Saturday, February 21, 2015

"hot day, cool drink" yet another plein aire offering from borrego springs

two days ago i went out to the mustang sanctuary here in borrego springs. kay levie is the owner, rancher, proprietor, chief cook, bottle washer and mucker. she also was our landlady for a couple of years when we stayed at her bunkhouse studio casita. cool place with burro alarm clocks (not models....real donkeys braying at sunrise), 3 border collies, a bunch of horses.
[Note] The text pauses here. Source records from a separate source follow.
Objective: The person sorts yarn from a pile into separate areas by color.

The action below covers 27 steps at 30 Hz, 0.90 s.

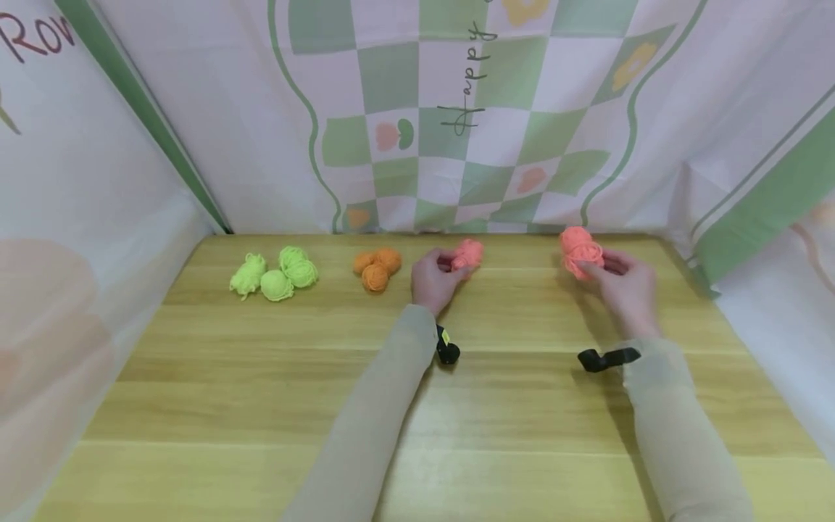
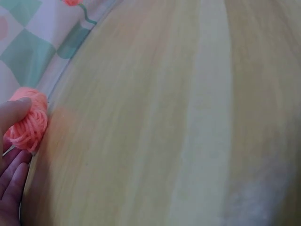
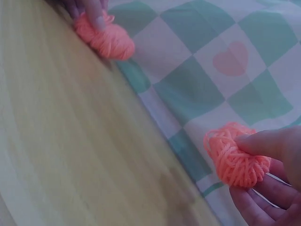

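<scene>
My left hand [image 1: 433,281] pinches a coral-pink ball of yarn [image 1: 468,254] near the table's back edge. In the left wrist view the thumb lies across that yarn [image 2: 29,120], with fingers below it. Farther right, my right hand [image 1: 628,288] grips another coral-pink ball of yarn [image 1: 579,251], which appears raised off the table. The right wrist view shows this yarn [image 3: 239,157] between thumb and fingers, its strands wound loosely. Both pink balls appear there, the left hand's yarn [image 3: 106,37] being at the top.
Three orange yarn balls [image 1: 375,279] sit clustered left of my left hand. Several lime-green yarn balls [image 1: 277,286] lie farther left on the wooden table [image 1: 261,406]. A checked green-and-white cloth [image 1: 443,130] hangs behind the table, and white cloth [image 1: 78,217] flanks the sides.
</scene>
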Motion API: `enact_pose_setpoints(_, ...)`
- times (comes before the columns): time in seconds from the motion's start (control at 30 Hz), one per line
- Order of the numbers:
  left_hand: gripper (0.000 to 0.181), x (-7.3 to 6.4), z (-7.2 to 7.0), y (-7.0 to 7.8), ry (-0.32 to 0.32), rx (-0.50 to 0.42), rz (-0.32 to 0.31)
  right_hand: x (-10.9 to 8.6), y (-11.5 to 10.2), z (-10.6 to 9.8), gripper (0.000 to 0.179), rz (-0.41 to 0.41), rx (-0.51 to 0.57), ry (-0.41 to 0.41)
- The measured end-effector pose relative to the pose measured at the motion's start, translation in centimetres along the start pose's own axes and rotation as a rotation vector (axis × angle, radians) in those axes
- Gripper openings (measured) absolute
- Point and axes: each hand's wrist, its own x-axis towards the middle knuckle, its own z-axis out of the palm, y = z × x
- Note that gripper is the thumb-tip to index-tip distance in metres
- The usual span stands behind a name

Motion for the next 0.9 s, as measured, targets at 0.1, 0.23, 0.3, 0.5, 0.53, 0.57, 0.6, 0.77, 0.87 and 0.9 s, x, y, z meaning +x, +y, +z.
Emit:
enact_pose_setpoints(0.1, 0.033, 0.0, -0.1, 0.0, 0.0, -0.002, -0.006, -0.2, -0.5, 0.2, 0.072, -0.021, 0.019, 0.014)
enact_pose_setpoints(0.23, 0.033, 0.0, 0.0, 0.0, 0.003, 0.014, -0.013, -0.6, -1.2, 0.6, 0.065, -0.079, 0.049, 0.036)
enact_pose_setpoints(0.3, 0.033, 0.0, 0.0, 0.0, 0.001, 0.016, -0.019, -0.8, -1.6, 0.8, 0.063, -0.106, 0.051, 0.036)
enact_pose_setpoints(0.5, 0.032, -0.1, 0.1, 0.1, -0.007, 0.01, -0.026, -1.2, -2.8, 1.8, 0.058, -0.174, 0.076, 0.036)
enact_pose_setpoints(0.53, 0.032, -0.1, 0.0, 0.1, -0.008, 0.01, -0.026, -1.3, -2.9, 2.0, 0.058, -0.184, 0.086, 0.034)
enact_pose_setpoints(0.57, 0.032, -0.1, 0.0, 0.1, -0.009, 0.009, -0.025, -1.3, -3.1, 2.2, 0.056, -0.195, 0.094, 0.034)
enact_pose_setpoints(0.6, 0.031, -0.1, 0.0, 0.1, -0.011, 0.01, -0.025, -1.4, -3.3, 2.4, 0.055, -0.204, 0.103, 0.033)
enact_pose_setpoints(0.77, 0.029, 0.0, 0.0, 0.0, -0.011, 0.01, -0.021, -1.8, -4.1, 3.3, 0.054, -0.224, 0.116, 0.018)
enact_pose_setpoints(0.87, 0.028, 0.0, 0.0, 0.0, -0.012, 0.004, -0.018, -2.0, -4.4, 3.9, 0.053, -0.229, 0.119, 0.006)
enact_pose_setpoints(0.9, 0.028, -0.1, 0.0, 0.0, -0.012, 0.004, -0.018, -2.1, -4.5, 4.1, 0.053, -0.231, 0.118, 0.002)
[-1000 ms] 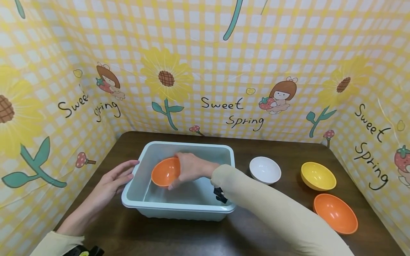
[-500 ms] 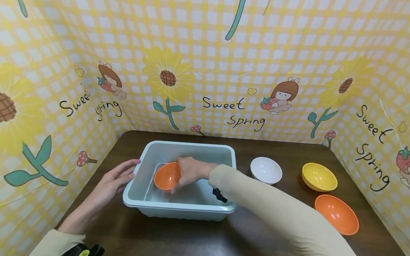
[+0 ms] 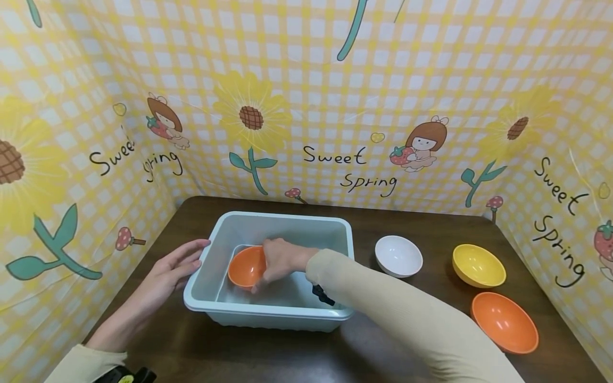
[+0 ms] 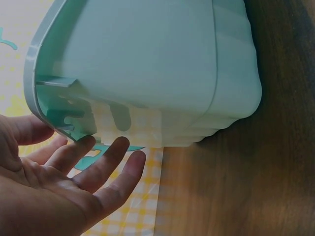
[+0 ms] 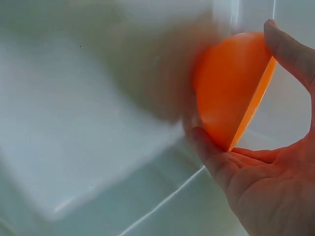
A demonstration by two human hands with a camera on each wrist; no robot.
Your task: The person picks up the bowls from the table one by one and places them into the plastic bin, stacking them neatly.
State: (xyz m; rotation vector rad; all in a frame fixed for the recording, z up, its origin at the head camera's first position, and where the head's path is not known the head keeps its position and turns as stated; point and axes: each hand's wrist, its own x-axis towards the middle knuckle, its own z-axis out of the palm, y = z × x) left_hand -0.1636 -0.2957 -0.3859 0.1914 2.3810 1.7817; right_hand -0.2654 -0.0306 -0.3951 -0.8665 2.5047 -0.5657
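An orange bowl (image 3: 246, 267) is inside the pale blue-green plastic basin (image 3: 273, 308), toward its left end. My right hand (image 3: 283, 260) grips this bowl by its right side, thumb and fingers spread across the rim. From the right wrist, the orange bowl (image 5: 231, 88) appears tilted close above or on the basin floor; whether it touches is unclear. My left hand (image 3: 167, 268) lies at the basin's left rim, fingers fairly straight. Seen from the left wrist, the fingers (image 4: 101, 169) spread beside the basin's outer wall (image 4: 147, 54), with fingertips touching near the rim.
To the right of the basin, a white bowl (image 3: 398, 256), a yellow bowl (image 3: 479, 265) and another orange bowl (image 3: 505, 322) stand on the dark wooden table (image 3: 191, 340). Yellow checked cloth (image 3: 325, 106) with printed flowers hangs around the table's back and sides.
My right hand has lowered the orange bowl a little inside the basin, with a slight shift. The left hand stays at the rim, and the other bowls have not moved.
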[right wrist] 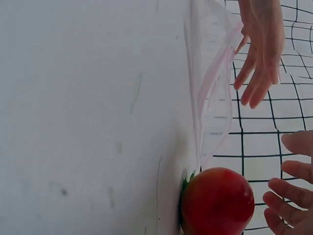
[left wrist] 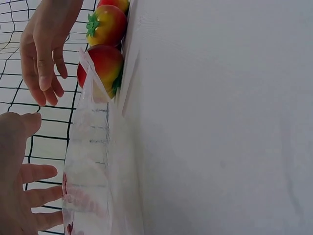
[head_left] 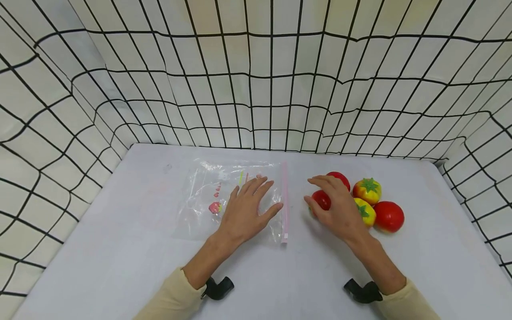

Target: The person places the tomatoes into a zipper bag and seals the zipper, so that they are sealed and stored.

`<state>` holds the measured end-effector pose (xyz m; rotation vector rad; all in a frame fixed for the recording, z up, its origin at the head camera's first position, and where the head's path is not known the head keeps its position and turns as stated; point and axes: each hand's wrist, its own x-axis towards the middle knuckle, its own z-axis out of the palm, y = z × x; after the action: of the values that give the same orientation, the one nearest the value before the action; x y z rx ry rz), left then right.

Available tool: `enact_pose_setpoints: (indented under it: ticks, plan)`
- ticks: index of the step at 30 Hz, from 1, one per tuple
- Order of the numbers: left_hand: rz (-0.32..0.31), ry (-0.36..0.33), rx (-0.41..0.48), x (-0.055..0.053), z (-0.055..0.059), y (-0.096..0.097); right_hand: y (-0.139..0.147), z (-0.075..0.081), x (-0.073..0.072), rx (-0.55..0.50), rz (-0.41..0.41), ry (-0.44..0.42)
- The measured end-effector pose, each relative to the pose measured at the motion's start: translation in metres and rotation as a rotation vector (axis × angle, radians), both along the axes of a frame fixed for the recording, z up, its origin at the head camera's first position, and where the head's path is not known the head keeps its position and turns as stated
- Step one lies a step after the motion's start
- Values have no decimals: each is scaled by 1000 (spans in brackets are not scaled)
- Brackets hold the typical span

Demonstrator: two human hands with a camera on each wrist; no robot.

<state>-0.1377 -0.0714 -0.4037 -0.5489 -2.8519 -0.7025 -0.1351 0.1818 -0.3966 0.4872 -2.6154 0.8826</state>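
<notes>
A clear plastic zip bag (head_left: 196, 195) with a pink zip strip (head_left: 285, 200) and small strawberry prints lies flat on the white table. My left hand (head_left: 248, 211) hovers over the bag, fingers spread and holding nothing. In the left wrist view the bag's mouth (left wrist: 88, 73) stands slightly raised. To the right, my right hand (head_left: 340, 211) is above a red toy tomato (head_left: 321, 200), its fingers loosely bent and apart from it. The right wrist view shows a gap between those fingers (right wrist: 286, 191) and the tomato (right wrist: 217, 200). The hand partly hides the tomatoes behind it.
Beside the right hand sit more tomatoes: a red one (head_left: 389, 217), a red-yellow one (head_left: 367, 191), a yellow one (head_left: 366, 212) and another red one (head_left: 340, 178). Black netting (head_left: 272, 75) over white walls encloses the table (head_left: 120, 249) at the back and sides.
</notes>
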Motion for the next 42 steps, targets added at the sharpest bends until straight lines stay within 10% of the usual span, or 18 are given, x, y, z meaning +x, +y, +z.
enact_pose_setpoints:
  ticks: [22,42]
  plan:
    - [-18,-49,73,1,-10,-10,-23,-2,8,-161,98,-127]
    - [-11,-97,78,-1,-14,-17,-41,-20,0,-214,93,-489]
anyway i set up just outside a several acre plot housing a number of animals from the burro, bays, paints, and some mustangs. it was a bright almost clear day with a bit of atmosphere on the surrounding santa rosa and jacinta mountains. almost perfect. this is pretty much what i saw except that i moved the shade-producing tarp to the far left as it was obscuring some of the details i wanted to emphasize and put an opening between the near fence so the rails, etc. wouldn't run over the horses.

the background and sky are pretty well done if i do say so myself. the horses while accurate are a bit stiff. i may redo this on a bit smaller scale (this is 15"X22") to try to get them a bit more relaxed appearing. i like the way the dark shadow from the trees off to the left bring the middle ground into sunny focus. for ease of painting i made the fence wire instead of 2" round "bars" of galvanized pipe. this may have been a mistake.....i'll have to look at this a bit longer. nothing to do abut it now, just for the future.

so, for your edification. "hot day, cool drink".

"hot day, cool drink" (15"X22")

Wednesday, February 4, 2015

...and yet another.....

this view is south out the back of our driveway. painted in two settings with wildly different lighting at opposite ends of the day, it has a bit of a schizoid feel to me. in the second sitting i had to try to remember where shadow, etc. had been. all in all i am fairly pleased with the result. every painting out and about en plein air is a learning experience with a very steep curve....i must say i am really liking it. i got a sorely needed umbrella to shade the painting and me. can't wait to use it later this afternoon.

hope you enjoy "casa borrego nos. 26 and 16" (14"X19") on 300# arches cold press paper.

Saturday, January 24, 2015

four for the road

gotta run with an early tee time but i wanted to post these plein air pieces from last week. more to follow....narrative and everything....the whole shootin' match(never did understand the derivation of that saying).